In the data below, one line contains "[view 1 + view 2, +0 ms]" and a later one contains "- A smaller". Print both, with every line between them, exactly and alone.

*Information provided*:
╭──

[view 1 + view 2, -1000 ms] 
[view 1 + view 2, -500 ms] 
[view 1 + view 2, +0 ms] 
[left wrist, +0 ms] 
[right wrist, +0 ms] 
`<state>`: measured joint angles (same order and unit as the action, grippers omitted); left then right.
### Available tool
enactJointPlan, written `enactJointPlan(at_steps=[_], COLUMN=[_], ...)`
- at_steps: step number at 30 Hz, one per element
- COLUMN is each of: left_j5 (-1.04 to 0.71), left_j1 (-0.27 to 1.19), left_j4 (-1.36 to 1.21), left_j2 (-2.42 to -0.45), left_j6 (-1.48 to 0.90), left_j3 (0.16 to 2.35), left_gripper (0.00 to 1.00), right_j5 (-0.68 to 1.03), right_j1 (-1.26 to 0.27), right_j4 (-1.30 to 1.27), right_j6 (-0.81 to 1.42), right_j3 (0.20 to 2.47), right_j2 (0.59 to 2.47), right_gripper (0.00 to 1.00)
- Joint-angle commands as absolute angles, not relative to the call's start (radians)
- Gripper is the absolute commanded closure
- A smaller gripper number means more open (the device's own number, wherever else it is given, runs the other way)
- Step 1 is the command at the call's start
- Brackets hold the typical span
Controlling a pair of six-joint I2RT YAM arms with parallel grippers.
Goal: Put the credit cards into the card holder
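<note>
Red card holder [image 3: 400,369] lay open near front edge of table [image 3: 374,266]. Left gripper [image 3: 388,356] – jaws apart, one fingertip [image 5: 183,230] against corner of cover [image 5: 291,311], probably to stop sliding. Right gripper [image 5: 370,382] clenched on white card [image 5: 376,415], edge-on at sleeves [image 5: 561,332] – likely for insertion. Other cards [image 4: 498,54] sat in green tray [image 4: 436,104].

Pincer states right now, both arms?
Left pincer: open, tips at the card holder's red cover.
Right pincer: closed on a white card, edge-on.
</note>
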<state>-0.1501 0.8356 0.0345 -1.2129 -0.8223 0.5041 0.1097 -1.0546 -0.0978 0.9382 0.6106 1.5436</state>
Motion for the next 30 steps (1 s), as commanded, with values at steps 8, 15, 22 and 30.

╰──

*Output below*:
[view 1 + view 2, +0 ms] 
[left wrist, +0 ms] 
[right wrist, +0 ms] 
`<state>`: measured joint angles (same order and unit as the action, grippers omitted); left then right.
### Available tool
enactJointPlan, written `enactJointPlan(at_steps=[_], COLUMN=[_], ...)`
- at_steps: step number at 30 Hz, one per element
- COLUMN is each of: left_j5 (-1.04 to 0.71), left_j1 (-0.27 to 1.19), left_j4 (-1.36 to 1.21), left_j2 (-2.42 to -0.45), left_j6 (-1.48 to 0.90), left_j3 (0.16 to 2.35), left_gripper (0.00 to 1.00), right_j5 (-0.68 to 1.03), right_j1 (-1.26 to 0.27), right_j4 (-1.30 to 1.27), right_j6 (-0.81 to 1.42), right_j3 (0.20 to 2.47), right_j2 (0.59 to 2.47), right_gripper (0.00 to 1.00)
- Joint-angle commands as absolute angles, not relative to the call's start (radians)
- Gripper is the absolute commanded closure
- A smaller gripper number means more open (the device's own number, wherever else it is given, runs the other way)

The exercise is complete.